The Leighton–Linslade Urban District Council created in 1965 inherited offices at 6 Leighton Road in Linslade from Linslade Urban District Council and at the White House, 37 Hockliffe Street in Leighton Buzzard from Leighton Buzzard Urban District Council. The White House was used as the urban district council's main offices throughout its existence. The White House now serves as the offices of Leighton–Linslade Town Council.

==Arms==
Leighton–Linslade Urban District Council was granted a coat of arms on 5 January 1966, less than a year after the council's creation. The arms were transferred to Leighton–Linslade Town Council following local government reorganisation in 1974.

Coat of arms of Leighton–Linslade
|  | CrestOn a wreath of the colours a water ouzel displayed Proper perched upon two cog-wheels Or each issuant from a mural crown Argent.
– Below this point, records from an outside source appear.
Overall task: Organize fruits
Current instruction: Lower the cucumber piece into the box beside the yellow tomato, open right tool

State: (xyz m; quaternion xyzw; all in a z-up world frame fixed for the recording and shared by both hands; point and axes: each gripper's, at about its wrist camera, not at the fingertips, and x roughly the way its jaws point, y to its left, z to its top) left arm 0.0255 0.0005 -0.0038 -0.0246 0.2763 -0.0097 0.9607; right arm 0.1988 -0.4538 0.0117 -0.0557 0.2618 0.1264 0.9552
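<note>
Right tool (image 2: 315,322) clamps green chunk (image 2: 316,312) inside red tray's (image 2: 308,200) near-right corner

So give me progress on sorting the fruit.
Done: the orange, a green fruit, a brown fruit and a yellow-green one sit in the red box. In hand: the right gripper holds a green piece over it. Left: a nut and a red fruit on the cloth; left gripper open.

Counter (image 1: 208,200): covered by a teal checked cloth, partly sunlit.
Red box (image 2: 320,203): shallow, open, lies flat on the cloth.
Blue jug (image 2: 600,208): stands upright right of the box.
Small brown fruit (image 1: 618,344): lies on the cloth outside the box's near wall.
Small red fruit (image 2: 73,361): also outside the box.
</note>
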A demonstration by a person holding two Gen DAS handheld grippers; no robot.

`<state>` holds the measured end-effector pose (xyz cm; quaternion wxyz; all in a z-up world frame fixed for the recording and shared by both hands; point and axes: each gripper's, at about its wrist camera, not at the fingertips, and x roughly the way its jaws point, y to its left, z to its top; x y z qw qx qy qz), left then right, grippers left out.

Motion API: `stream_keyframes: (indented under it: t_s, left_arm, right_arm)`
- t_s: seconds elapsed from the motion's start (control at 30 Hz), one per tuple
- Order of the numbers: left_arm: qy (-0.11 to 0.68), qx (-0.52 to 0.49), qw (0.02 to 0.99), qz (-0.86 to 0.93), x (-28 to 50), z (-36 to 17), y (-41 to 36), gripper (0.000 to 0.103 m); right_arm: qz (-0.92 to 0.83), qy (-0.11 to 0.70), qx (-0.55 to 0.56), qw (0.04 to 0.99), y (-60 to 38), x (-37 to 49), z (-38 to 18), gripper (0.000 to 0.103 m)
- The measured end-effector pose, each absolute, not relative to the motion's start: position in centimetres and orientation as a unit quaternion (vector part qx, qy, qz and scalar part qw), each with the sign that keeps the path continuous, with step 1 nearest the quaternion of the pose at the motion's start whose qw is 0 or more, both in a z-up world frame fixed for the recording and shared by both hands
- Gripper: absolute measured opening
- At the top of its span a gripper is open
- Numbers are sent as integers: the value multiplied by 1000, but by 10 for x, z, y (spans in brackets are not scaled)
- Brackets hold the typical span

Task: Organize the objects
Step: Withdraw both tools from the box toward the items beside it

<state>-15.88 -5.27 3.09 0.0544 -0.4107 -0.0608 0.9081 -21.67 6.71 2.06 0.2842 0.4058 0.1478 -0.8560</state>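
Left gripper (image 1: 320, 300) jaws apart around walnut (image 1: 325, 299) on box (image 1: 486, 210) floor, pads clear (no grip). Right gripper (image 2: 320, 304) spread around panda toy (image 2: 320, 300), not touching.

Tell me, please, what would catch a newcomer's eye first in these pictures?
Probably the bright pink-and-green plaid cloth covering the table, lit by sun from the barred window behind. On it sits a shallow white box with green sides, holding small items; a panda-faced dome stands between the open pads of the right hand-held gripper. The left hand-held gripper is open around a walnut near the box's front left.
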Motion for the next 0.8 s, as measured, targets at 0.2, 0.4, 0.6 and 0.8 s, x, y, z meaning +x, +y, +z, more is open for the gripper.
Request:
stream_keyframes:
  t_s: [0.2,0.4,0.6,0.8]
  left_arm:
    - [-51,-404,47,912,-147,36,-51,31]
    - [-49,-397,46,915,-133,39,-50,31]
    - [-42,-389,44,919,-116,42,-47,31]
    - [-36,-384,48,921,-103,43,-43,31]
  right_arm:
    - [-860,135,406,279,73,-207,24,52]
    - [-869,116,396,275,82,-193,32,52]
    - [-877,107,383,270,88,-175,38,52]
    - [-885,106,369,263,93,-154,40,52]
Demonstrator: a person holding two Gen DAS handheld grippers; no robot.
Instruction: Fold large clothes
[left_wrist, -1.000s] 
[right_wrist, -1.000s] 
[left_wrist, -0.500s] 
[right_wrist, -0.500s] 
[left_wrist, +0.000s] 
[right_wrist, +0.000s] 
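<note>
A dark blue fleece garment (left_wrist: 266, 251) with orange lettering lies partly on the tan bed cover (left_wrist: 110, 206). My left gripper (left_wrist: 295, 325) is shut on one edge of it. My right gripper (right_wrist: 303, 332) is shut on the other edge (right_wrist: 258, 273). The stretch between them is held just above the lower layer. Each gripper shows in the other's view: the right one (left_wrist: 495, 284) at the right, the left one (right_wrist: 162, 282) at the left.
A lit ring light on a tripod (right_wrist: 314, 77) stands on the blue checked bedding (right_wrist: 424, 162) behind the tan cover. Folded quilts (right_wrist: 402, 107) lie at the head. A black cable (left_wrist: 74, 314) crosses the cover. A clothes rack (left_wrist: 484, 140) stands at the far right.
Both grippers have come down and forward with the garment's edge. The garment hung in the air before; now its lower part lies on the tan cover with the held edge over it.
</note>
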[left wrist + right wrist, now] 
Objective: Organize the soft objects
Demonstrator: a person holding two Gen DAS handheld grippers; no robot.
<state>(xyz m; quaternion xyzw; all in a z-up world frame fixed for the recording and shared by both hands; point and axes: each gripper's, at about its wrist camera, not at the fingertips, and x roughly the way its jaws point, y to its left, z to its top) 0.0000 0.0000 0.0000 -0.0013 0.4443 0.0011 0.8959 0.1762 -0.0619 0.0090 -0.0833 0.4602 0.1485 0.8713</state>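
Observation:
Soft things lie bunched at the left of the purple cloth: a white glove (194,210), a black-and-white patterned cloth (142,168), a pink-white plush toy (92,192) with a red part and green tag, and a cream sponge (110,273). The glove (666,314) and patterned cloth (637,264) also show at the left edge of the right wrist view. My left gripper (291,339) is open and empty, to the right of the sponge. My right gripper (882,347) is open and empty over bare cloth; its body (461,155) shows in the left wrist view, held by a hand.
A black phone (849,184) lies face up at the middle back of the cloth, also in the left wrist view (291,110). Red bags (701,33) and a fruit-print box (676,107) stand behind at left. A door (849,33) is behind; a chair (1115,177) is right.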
EscutcheonQuarterly Or and Gules a single-arched bridge throughout Argent masoned Sable the keystone charged with an ear of wheat Proper the whole between in chief two celestial crowns and in base a lily plant of three flowers counterchanged. MottoBy Truth And Diligence. |

==Freedom of the Town==
The following people and military units have received the Freedom of the Town of Leighton–Linslade.

===Individuals===
- Walter "Wally" Randall: 10 November 2019.

===Military Units===
- RAF Stanbridge: 27 April 1987.
- 1003 (Leighton Buzzard) Squadron Air Training Corps: 29 January 2001.